زيادة خطر احتمال الإصابة بسرطان الدم الحاد بسبب تعدد أشكال إنزيمي CYP3A4 و CYP3A5.
 
Subject : Faculty of Applied Medical Sciences 
Document Language : Arabic 
Abstract : Background: CYP3As are microsomal enzymes responsible for the oxidative metabolism of used drugs. They induce naturally occurring and synthetic glucocorticoids e.g. dexamethasone, pregnenolone, and the macrolide antibiotic, rifampicin. Glucocorticoids play important roles in acute lymphoblastic leukaemia treatment and are considered key for the treatment of children with ALL, particularly during initial phases. However, glucocorticoid therapy predominantly results in numerous and severe side effects. Inter-individual variation in steroid metabolising enzyme pathways, modified by individual somatic mutation, have been shown to affect drug responses and side effect severity. Methods: Two single nucleotide polymorphisms (SNPs) of the CYP3A gene (rs2740574 CYP3A4A and rs 776746 CYP3A5) were analysed in 70 Saudi children, treated according to the acute lymphoblastic leukaemia 2000 study protocol. 60 control subjects were also used. Treatment toxicities and their associations with genotypes were assessed and evaluated according to Common Toxicity Criteria. Results: Forty-five of 70 patients (64.29 %) were found to carry a mutated homozygous genotype of the CYP3A5*3 polymorphism.

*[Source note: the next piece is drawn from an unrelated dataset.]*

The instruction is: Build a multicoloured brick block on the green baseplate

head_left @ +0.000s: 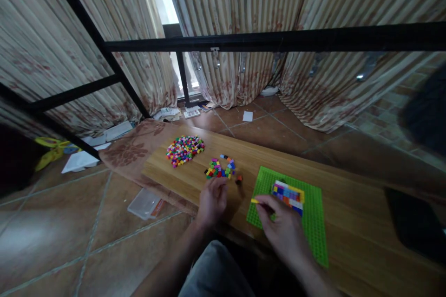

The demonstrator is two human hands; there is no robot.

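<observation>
My right hand (286, 227) pinches a small yellow toy brick (255, 201) above the left side of the green baseplate (315, 232). Beside its fingers, a block of multicoloured bricks (287, 192) stands on the plate, partly hidden by the hand. My left hand (213, 198) is at the near edge of a small group of loose bricks (216, 167). Its fingers are curled together, and whatever may be between them is hidden. A dark and orange brick (239, 179) lies between the two hands.
A larger heap of coloured bricks (184, 150) lies on the wooden table (351, 204) at the far left. A dark flat object (414, 218) is at the right. On the tiled floor are a clear plastic box (143, 203) and papers. A black metal frame (258, 41) crosses before the curtains.
</observation>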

Statistical analyses using Pearson Chi-square 2 sided tests, showed a significant difference between ALL patients and control subjects (P = 0.044). This result was confirmed by the Fisher exact test (2 sided) (P = 0.052) (OR = 1.873; 0.998–1.901). CYP3A5*3 carriers also showed a significant incidence of liver toxicity (P = 0.039) (OR = 2.129; 1.648–2.751). The risk of infection incidence was increased to approximately 2.5 times that of patients with CYP3A5*3 polymorphisms (homozygous and heterozygous) (P = 0.053) (OR = 2.605; 1.318-5.149). Conclusion: This study suggests that polymorphisms in CYP3A5*3 may be associated with the development of ALL in children. In terms of liver toxicity and infection incidence, polymorphism CYP3A5*3 may contribute to potential life-threatening toxicity during paediatric ALL therapy, through glucocorticoid therapy. 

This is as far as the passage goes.